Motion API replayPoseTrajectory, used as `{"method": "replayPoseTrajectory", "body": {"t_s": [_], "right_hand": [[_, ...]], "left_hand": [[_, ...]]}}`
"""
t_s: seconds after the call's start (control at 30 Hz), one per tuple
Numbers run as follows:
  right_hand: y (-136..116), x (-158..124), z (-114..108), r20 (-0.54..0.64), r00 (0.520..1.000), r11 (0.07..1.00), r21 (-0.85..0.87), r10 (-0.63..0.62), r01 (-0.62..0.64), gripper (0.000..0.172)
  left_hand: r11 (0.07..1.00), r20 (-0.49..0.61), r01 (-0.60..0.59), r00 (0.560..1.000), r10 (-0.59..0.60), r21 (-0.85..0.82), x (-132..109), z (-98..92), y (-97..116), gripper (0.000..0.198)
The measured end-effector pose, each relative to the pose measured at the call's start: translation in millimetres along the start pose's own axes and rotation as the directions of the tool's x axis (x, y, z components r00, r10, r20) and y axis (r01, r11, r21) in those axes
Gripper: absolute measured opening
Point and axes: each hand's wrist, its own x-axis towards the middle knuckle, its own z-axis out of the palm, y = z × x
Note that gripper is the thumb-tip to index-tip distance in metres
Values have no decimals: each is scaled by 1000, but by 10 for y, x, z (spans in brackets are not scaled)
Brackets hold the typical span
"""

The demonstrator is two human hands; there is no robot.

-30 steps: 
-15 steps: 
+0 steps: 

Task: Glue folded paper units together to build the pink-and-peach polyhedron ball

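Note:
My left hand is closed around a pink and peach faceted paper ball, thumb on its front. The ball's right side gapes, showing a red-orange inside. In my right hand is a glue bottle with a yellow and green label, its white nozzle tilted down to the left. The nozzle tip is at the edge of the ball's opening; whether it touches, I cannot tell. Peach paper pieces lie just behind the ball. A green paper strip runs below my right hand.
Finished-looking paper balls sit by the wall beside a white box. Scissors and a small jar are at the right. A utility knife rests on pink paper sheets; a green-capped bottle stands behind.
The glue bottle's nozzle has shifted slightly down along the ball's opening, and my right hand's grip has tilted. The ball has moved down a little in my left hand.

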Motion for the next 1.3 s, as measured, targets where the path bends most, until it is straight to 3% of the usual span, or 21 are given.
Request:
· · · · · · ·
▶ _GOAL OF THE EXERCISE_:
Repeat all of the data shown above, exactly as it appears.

▶ _COMPLETED EXERCISE_:
Motion API replayPoseTrajectory, used as `{"method": "replayPoseTrajectory", "body": {"t_s": [_], "right_hand": [[_, ...]], "left_hand": [[_, ...]]}}`
"""
t_s: seconds after the call's start (control at 30 Hz), one per tuple
Numbers run as follows:
  right_hand: y (-136..116), x (-158..124), z (-114..108), r20 (-0.54..0.64), r00 (0.520..1.000), r11 (0.07..1.00), r21 (-0.85..0.87), r10 (-0.63..0.62), r01 (-0.62..0.64), gripper (0.000..0.172)
  left_hand: r11 (0.07..1.00), r20 (-0.49..0.61), r01 (-0.60..0.59), r00 (0.560..1.000), r10 (-0.59..0.60), r21 (-0.85..0.82), x (-132..109), z (-98..92), y (-97..116), gripper (0.000..0.198)
The measured end-effector pose, each relative to the pose measured at the call's start: translation in millimetres along the start pose's own axes and rotation as the directions of the tool's x axis (x, y, z components r00, r10, r20) and y axis (r01, r11, r21) in those axes
Gripper: absolute measured opening
Point and axes: each hand's wrist, its own x-axis towards the middle knuckle, its own z-axis out of the palm, y = z × x
Note that gripper is the thumb-tip to index-tip distance in metres
Values have no decimals: each is scaled by 1000, but by 10 for y, x, z (spans in brackets are not scaled)
Brackets hold the typical span
"""

The demonstrator is two human hands; there is no robot.

-30 steps: 
-15 steps: 
+0 steps: 

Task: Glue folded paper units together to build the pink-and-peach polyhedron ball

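Note:
My left hand is closed around a pink and peach faceted paper ball, thumb on its front. The ball's right side gapes, showing a red-orange inside. In my right hand is a glue bottle with a yellow and green label, its white nozzle tilted down to the left. The nozzle tip is at the edge of the ball's opening; whether it touches, I cannot tell. Peach paper pieces lie just behind the ball. A green paper strip runs below my right hand.
Finished-looking paper balls sit by the wall beside a white box. Scissors and a small jar are at the right. A utility knife rests on pink paper sheets; a green-capped bottle stands behind.
The glue bottle's nozzle has shifted slightly down along the ball's opening, and my right hand's grip has tilted. The ball has moved down a little in my left hand.
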
Motion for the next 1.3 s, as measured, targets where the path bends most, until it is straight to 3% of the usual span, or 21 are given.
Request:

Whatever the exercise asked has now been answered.